10  Supervised Learning

10.1 Decision Trees

Decision trees are widely used supervised learning models that predict the value of a target variable by iteratively splitting the dataset based on decision rules derived from input features. The model functions as a piecewise constant approximation of the target function, producing clear, interpretable rules that are easily visualized and analyzed (Breiman et al., 1984). Decision trees are fundamental in both classification and regression tasks, serving as the building blocks for more advanced ensemble models such as Random Forests and Gradient Boosting Machines.

10.1.1 Recursive Partition Algorithm

The core mechanism of a decision tree algorithm is the identification of optimal splits that partition the data into subsets that are increasingly homogeneous with respect to the target variable. At any node \(m\), the data subset is denoted as \(Q_m\) with a sample size of \(n_m\). The objective is to find a candidate split \(\theta\), defined as a threshold for a given feature, that minimizes an impurity or loss measure \(H\).

When a split is made at node \(m\), the data is divided into two subsets: \(Q_{m,l}\) (left node) with sample size \(n_{m,l}\), and \(Q_{m,r}\) (right node) with sample size \(n_{m,r}\). The split quality, measured by \(G(Q_m, \theta)\), is given by:

\[ G(Q_m, \theta) = \frac{n_{m,l}}{n_m} H(Q_{m,l}(\theta)) + \frac{n_{m,r}}{n_m} H(Q_{m,r}(\theta)). \]

The algorithm aims to identify the split that minimizes the impurity:

\[ \theta^* = \arg\min_{\theta} G(Q_m, \theta). \]

This process is applied recursively at each child node until a stopping condition is met.

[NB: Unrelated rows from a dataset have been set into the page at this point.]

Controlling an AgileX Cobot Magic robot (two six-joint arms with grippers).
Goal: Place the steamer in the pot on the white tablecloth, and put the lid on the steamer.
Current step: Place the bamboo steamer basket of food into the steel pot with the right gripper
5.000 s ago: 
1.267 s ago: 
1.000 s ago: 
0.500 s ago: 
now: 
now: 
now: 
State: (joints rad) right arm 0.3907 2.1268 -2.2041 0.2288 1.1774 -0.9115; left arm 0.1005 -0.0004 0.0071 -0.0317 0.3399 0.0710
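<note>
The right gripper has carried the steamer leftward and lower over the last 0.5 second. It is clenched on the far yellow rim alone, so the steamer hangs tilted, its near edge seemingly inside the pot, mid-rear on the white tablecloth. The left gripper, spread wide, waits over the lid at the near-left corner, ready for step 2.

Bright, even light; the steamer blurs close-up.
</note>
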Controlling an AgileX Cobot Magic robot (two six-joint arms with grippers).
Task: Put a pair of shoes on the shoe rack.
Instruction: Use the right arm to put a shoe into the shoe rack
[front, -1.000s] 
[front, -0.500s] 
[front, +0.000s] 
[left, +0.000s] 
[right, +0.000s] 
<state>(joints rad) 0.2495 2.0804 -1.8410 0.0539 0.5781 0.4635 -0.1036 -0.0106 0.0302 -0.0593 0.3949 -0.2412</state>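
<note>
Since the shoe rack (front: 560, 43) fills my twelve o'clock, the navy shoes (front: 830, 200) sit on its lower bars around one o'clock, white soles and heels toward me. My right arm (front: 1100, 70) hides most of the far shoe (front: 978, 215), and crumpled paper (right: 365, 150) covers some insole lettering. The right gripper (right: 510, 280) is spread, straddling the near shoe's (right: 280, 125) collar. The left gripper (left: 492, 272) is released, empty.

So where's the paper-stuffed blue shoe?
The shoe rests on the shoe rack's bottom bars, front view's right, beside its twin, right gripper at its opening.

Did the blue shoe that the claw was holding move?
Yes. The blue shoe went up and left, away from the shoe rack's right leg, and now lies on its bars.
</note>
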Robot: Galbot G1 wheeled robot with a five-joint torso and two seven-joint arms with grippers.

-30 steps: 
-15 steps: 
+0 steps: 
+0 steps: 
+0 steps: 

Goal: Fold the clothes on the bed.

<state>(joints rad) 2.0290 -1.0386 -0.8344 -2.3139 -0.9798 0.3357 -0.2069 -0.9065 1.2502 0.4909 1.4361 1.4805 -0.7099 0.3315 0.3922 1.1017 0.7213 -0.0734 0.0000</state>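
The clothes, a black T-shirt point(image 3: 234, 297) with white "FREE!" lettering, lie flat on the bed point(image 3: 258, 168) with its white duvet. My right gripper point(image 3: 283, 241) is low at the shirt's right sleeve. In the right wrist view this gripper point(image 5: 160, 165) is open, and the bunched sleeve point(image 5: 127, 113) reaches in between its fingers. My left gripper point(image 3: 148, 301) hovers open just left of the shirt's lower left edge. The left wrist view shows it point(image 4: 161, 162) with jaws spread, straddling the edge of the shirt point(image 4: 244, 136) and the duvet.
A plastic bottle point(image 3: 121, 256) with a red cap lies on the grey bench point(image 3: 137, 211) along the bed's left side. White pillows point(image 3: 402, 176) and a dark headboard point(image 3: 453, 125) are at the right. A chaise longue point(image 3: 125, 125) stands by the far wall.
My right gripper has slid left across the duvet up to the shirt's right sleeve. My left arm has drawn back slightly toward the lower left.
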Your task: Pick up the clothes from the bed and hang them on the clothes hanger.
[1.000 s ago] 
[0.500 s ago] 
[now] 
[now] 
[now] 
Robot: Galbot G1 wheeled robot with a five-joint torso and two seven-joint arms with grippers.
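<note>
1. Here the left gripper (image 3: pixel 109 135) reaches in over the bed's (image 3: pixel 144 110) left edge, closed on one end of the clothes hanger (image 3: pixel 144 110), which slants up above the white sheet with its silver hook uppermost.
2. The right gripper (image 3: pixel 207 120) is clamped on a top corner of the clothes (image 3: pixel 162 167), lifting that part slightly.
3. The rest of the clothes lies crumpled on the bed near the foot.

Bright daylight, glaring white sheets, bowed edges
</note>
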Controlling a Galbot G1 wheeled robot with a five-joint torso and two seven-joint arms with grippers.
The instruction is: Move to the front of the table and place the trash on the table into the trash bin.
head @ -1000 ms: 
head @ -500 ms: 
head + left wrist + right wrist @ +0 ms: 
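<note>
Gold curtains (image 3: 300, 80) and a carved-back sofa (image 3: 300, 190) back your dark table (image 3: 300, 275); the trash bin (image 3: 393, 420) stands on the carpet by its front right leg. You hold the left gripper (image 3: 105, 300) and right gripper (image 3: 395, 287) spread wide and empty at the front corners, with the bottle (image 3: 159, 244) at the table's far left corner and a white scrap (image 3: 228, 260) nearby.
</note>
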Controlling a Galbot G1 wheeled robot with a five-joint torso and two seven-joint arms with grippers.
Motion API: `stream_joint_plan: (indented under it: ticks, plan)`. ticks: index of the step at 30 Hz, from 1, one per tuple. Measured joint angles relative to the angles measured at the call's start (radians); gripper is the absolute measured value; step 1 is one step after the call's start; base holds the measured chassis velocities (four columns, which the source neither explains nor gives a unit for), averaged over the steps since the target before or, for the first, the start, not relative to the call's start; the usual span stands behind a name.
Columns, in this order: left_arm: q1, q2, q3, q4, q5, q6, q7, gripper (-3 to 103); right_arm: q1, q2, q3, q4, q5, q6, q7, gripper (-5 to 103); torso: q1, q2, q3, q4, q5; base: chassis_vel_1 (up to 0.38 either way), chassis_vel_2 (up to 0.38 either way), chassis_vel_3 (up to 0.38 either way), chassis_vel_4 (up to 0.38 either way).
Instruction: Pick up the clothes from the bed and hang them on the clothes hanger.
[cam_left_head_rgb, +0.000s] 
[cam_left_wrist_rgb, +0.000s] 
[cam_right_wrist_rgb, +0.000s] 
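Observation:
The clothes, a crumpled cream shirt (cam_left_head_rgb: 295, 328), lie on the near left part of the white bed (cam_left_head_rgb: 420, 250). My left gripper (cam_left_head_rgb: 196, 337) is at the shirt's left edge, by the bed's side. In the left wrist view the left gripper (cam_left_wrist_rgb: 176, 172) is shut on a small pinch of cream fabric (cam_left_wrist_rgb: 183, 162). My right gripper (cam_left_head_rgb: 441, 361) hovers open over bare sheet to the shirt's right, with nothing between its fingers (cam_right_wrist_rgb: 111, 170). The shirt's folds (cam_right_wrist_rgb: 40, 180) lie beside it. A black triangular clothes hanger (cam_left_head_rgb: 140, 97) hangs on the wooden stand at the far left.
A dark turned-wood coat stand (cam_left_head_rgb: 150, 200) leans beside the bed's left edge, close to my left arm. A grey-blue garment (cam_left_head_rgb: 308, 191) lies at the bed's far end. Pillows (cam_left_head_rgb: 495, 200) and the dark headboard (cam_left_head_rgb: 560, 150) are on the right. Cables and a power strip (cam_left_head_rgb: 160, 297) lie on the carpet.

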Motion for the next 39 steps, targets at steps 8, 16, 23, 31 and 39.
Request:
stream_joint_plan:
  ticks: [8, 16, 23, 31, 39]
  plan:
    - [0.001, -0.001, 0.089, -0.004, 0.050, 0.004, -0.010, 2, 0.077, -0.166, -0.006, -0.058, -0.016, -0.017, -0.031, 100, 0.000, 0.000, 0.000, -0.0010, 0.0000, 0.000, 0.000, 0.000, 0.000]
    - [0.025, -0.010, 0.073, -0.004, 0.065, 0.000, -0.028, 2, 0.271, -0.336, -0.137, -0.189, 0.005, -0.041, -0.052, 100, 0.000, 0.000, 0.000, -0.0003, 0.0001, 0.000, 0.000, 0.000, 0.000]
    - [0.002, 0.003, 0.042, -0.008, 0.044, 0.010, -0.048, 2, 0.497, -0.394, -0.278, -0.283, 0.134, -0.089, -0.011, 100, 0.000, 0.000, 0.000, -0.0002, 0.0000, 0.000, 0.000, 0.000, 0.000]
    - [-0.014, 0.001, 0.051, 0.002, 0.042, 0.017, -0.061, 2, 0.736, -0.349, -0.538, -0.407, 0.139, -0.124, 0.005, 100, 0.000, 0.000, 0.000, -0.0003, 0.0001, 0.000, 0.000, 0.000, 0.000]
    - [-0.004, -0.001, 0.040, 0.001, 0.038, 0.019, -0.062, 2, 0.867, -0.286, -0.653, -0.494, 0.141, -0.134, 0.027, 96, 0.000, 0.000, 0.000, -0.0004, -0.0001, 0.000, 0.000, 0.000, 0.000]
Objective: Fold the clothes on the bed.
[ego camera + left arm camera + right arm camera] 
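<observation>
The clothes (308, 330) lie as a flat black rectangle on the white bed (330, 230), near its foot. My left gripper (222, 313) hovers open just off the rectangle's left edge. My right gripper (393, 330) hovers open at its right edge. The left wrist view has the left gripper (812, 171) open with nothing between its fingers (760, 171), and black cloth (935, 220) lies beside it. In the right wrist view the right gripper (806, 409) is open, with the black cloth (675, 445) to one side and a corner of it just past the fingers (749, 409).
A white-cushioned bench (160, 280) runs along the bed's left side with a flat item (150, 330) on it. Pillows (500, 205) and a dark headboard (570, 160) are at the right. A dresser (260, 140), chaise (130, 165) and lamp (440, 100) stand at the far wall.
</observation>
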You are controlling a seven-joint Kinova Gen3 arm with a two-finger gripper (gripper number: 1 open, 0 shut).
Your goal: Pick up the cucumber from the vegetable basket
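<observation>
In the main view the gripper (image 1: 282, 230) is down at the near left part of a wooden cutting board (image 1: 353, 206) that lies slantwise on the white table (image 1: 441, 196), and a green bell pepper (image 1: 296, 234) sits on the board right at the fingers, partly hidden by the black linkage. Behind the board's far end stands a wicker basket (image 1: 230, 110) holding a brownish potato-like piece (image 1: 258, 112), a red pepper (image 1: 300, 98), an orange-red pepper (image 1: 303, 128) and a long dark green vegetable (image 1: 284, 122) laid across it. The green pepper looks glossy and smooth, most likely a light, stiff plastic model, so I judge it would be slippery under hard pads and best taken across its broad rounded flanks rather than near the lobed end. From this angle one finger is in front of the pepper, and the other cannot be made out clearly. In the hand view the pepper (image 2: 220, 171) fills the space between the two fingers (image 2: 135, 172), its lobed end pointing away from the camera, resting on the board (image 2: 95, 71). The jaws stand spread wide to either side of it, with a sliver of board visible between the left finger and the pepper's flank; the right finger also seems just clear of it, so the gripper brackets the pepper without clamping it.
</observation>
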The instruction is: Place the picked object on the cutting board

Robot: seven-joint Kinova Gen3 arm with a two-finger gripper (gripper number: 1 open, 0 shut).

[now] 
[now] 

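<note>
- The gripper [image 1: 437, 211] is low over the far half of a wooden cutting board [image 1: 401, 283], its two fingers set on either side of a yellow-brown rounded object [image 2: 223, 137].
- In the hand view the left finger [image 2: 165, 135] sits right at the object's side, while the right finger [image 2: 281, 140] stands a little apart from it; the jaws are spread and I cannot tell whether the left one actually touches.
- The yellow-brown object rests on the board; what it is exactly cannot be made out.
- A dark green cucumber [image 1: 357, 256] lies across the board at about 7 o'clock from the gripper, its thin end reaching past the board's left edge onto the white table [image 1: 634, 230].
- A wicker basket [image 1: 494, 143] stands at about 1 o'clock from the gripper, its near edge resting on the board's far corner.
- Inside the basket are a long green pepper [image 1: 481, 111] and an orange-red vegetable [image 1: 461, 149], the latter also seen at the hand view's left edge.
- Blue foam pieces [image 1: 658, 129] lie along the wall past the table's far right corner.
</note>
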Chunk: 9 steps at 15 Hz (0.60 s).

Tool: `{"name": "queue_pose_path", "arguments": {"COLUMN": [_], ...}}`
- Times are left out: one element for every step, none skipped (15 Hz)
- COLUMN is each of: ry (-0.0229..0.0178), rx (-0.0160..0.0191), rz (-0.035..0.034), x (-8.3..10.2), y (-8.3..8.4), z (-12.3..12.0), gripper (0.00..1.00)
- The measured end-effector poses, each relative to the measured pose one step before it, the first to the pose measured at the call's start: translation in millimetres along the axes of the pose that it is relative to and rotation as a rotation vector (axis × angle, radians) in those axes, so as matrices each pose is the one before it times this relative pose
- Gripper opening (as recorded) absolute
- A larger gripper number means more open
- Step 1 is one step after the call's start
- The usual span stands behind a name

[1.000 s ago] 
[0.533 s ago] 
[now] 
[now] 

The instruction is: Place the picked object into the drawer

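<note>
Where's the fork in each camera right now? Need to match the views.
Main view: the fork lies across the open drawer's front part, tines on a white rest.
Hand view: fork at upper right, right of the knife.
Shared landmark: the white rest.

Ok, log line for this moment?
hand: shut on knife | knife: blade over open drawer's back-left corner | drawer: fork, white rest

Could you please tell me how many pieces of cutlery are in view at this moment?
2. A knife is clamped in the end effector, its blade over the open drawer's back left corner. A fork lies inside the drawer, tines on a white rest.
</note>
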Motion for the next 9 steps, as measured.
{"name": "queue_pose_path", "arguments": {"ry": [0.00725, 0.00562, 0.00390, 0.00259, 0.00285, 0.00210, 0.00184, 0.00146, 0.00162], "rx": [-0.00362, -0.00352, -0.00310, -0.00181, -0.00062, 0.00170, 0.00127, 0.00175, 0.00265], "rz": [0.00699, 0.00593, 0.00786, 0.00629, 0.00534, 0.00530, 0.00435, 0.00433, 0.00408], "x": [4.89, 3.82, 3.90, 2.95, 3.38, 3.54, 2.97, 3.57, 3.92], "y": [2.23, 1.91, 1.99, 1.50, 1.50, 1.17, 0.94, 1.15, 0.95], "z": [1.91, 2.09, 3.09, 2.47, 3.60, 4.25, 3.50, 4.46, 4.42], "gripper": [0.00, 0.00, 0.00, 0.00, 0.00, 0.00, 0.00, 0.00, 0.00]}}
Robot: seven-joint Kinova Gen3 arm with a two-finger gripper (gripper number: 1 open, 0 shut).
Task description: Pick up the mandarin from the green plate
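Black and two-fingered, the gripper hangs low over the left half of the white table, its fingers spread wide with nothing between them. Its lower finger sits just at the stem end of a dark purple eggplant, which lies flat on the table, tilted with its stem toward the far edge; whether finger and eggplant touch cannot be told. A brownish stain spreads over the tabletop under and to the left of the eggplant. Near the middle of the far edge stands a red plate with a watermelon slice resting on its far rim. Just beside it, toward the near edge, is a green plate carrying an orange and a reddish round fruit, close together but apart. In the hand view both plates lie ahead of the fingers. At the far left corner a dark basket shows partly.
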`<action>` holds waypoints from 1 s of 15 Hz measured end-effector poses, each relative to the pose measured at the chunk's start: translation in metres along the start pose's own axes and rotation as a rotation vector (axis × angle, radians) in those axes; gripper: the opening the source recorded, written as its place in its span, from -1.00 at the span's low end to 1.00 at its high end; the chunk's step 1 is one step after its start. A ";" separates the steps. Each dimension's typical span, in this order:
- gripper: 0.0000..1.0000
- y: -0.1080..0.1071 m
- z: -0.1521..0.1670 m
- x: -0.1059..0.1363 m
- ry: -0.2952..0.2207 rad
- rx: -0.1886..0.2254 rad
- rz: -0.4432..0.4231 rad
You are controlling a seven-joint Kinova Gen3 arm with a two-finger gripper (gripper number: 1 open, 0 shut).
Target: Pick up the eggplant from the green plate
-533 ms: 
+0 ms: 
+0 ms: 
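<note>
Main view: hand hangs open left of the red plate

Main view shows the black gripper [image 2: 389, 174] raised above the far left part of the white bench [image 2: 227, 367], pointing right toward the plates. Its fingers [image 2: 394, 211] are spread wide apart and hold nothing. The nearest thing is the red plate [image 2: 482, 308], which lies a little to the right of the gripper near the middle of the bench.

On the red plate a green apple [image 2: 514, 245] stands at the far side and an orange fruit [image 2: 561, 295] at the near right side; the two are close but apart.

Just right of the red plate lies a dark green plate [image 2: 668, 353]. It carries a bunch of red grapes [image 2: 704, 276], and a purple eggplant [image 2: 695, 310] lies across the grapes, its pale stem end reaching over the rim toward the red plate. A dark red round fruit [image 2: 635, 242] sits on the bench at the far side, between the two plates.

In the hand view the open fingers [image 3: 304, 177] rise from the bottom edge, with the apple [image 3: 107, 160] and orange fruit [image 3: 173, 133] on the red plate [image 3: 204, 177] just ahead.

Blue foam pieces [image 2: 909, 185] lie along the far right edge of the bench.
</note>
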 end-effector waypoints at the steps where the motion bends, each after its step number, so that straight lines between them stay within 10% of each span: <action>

  • Stopping Criteria: The algorithm stops when the maximum tree depth is reached or when the node sample size falls below a preset threshold.
  • Pruning: Reduce the complexity of the final tree by removing branches that add little predictive value. This reduces overfitting and improves generalization.

10.1.2 Search Space for Possible Splits

At each node, the search space for possible splits comprises all features in the dataset and potential thresholds derived from the feature values. For a given feature, the algorithm considers each of its unique value in the current node as a possible split point. The potential thresholds are typically set as midpoints between consecutive unique values, ensuring effective partition.

Formally, let the feature set be \(\{X_1, X_2, \ldots, X_p\}\), where \(p\) is the total number of features, and let the unique values of feature \(X_j\) at node \(m\) be denoted by \(\{v_{m,j,1}, v_{m,j,2}, \ldots, v_{m,j,k_{mj}}\}\). The search space at node \(m\) includes:

  • Feature candidates: \(\{X_1, X_2, \ldots, X_p\}\).
  • Threshold candidates for \(X_j\): \[ \left\{ \frac{v_{m,j,i} + v_{m,j,i+1}}{2} \mid 1 \leq i < k_{mj} \right\}. \]

While the complexity of this search can be substantial, particularly for high-dimensional data or features with numerous unique values, efficient algorithms use sorting and single-pass scanning techniques to mitigate the computational cost.

10.1.3 Metrics

10.1.3.1 Classification

In classification, the split quality metric measures how pure the resulting nodes are after a split. A pure node contains observations that predominantly belong to a single class.

  • Gini Index: The Gini index measures node impurity by the probability that two observations randomly drawn from the node belong to different classes. A perfect split (all instances belong to one class) has a Gini index of 0. At node \(m\), the Gini index is \[ H(Q_m) = \sum_{k=1}^{K} p_{mk} (1 - p_{mk}) = 1 - \sum_{k=1}^n p_{mk}^2, \] where \(p_{mk}\) is the proportion of samples of class \(k\) at node \(m\); and \(K\) is the total number of classes The Gini index is often preferred for its speed and simplicity, and it’s used by default in many implementations of decision trees, including sklearn.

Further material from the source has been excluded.